Re: GSoC - Some questions on the idea of

From: Jeff King <peff@peff.net>
To: Neal Kreitzinger <nkreitzinger@gmail.com>
Cc: Sergio Callegari <sergio.callegari@gmail.com>,
	Bo Chen <chen@chenirvine.org>,
	git@vger.kernel.org
Subject: Re: GSoC - Some questions on the idea of
Date: Wed, 11 Apr 2012 17:35:22 -0400	[thread overview]
Message-ID: <20120411213522.GA28199@sigill.intra.peff.net> (raw)
In-Reply-To: <4F84DD60.20903@gmail.com>

On Tue, Apr 10, 2012 at 08:24:48PM -0500, Neal Kreitzinger wrote:

> (I read bup DESIGN doc to see what bup-style splitting is.) When you
> use bup delta technology in git.git I take it that you will use it
> for big-worktree-files *and* big-history-files

I'm not sure what those terms mean. We are talking about files at the
blob level. So they are either big or not big. We don't know how they
will delta, or what their histories will be like.

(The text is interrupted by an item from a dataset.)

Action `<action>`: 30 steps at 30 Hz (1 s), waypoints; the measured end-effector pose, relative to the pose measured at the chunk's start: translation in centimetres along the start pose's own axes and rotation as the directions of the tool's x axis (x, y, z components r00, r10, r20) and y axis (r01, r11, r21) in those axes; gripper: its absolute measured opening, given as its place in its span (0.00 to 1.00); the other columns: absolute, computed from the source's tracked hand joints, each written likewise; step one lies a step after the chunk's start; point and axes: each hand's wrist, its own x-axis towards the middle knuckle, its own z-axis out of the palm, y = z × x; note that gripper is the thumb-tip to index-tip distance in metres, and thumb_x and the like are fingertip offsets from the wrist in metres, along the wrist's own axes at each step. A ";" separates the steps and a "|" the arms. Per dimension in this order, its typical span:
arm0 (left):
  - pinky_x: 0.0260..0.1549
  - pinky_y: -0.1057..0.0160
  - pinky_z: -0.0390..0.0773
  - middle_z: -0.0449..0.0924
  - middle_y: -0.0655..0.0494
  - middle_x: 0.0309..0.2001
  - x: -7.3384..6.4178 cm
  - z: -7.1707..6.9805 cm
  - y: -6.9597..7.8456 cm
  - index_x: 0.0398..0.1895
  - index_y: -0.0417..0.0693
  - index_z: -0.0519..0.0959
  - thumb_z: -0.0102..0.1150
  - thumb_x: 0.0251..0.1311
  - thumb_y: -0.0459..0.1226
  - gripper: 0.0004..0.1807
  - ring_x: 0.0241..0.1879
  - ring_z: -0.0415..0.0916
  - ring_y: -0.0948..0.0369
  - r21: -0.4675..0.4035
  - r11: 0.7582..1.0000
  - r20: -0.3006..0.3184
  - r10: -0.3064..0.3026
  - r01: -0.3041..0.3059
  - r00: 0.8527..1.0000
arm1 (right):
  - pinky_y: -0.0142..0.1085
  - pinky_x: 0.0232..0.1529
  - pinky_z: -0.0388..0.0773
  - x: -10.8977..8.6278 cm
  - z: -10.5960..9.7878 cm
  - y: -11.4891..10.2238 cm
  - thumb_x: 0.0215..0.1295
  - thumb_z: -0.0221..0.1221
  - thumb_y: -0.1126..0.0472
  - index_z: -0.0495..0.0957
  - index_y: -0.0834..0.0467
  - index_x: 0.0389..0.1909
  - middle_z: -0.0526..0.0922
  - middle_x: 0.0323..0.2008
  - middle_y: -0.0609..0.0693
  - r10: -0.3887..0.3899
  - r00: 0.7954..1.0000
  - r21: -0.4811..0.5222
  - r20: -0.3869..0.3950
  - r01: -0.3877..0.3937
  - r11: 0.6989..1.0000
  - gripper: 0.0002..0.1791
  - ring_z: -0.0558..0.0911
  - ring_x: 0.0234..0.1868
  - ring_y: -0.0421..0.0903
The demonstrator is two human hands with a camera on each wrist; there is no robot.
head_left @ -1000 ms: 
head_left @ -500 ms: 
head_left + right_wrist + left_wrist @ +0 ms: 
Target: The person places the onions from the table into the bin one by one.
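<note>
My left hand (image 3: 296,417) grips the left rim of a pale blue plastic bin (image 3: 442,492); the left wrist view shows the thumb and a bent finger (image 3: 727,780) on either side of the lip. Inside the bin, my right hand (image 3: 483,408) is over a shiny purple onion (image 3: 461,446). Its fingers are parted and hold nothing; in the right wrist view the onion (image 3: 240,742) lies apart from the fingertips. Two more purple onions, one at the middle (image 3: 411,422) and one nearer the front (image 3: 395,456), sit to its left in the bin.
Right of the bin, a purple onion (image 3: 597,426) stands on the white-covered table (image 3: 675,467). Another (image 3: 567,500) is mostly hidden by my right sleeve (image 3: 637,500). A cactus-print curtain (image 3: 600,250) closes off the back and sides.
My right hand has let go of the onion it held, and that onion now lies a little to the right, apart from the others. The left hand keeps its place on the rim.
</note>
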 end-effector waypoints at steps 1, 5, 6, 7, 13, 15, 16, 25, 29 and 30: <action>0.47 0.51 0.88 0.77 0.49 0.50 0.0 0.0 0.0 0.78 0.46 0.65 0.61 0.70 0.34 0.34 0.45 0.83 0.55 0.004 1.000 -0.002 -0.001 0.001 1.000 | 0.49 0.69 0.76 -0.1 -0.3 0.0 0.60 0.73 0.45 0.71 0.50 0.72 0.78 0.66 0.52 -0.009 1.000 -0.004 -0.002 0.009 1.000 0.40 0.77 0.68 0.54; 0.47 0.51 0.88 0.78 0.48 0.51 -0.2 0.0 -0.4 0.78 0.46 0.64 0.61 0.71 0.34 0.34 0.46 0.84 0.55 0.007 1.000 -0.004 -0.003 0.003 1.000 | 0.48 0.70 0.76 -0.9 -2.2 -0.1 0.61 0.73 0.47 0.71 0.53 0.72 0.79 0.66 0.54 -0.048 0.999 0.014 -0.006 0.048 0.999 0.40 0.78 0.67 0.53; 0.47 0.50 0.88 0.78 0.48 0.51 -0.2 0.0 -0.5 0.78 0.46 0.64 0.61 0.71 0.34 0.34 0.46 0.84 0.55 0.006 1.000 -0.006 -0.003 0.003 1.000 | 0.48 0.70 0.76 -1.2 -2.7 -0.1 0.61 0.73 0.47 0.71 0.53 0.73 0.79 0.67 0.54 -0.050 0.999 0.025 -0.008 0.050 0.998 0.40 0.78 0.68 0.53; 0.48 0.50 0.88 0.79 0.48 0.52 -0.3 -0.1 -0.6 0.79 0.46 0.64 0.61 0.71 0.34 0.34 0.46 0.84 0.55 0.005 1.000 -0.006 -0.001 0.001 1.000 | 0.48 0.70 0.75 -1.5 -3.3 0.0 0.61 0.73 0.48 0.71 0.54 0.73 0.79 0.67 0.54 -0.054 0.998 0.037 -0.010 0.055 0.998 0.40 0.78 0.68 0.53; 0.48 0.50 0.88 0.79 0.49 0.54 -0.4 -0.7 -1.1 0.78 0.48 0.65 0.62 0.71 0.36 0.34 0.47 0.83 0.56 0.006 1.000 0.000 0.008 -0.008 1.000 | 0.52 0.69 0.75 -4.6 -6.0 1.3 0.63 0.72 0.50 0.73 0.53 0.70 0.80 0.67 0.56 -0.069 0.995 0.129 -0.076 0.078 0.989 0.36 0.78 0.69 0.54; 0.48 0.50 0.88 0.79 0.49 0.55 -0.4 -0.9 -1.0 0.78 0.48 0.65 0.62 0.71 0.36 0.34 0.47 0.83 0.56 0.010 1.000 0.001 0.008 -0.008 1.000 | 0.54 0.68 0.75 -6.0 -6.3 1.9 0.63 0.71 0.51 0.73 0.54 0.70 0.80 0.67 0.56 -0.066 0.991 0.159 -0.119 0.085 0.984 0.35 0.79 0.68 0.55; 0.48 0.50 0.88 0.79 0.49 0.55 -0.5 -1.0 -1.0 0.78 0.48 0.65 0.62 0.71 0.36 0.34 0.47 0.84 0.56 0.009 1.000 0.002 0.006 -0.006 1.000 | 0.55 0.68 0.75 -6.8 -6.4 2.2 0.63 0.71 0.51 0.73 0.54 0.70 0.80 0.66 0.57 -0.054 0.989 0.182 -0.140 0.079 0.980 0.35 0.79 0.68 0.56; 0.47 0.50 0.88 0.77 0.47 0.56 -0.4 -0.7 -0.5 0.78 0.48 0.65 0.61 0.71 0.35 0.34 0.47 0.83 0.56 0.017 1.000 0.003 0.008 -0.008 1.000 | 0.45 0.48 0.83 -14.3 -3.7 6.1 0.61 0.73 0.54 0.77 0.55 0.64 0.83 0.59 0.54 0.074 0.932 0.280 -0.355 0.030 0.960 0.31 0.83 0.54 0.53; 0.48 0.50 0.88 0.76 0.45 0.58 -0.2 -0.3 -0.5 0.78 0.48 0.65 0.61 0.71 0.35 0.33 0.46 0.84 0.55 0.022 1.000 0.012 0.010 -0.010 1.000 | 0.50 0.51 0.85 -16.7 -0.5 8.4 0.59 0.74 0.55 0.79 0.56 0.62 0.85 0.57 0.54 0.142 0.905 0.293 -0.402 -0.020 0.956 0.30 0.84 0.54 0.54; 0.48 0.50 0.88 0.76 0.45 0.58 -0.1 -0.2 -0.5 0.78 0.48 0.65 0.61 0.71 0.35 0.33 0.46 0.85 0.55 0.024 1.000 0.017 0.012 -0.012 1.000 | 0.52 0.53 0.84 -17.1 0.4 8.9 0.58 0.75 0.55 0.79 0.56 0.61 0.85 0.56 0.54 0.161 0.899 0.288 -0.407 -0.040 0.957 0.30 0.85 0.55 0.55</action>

> (not-big-worktree-files that are not xdelta delta-friendly)?
> IOW, all binaries plus big-text-worktree-files.  Otherwise, small
> binaries will become large histories.

Files that don't delta won't be helped by splitting, as it is just
another form of finding deltas (in fact, it should produce worse results
than xdelta, because it works with larger granularity; its advantage is
that it is not as memory or CPU-hungry as something like xdelta).

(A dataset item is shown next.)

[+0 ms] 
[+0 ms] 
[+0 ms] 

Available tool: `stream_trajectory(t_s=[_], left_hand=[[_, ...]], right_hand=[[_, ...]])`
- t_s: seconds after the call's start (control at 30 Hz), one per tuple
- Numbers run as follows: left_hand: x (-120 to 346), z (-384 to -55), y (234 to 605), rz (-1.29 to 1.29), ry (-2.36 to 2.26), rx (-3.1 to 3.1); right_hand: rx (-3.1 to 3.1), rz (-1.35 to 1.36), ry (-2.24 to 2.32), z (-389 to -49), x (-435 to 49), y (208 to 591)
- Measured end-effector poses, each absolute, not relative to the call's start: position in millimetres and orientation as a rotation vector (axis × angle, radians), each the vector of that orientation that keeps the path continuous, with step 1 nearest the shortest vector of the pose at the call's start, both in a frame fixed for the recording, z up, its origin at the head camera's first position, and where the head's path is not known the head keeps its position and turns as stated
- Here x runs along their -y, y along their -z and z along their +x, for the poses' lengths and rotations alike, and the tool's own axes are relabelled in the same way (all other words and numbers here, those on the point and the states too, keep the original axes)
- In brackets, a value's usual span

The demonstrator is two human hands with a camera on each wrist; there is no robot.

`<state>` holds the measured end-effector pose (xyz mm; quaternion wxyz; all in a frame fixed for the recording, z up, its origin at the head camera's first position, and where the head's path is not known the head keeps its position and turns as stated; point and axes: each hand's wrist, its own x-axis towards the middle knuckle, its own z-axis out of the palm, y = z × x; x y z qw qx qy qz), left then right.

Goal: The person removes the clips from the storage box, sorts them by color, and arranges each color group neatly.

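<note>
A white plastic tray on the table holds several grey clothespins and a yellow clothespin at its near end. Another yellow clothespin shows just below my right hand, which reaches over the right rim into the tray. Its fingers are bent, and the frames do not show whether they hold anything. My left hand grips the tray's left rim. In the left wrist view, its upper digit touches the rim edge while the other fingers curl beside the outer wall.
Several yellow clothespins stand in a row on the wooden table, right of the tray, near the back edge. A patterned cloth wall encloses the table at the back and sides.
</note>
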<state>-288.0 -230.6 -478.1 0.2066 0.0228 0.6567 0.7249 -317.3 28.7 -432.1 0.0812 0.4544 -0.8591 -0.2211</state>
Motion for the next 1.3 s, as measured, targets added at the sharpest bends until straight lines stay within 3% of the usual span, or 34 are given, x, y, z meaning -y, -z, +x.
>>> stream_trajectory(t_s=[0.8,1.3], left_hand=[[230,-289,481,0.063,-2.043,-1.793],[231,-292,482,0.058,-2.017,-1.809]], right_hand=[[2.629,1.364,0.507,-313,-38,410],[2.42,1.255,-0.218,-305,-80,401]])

So you really only want to use this for files that are too big to
practically run through the regular delta algorithm. And if you can
avoid it on files that will never delta well, you are better off
(because it adds storage overhead over a straight blob).

The first part is easy: only do it for files that are so big that you
can't run the regular delta algorithm. So since your only alternative is
doing nothing, you only have to perform better than nothing. :)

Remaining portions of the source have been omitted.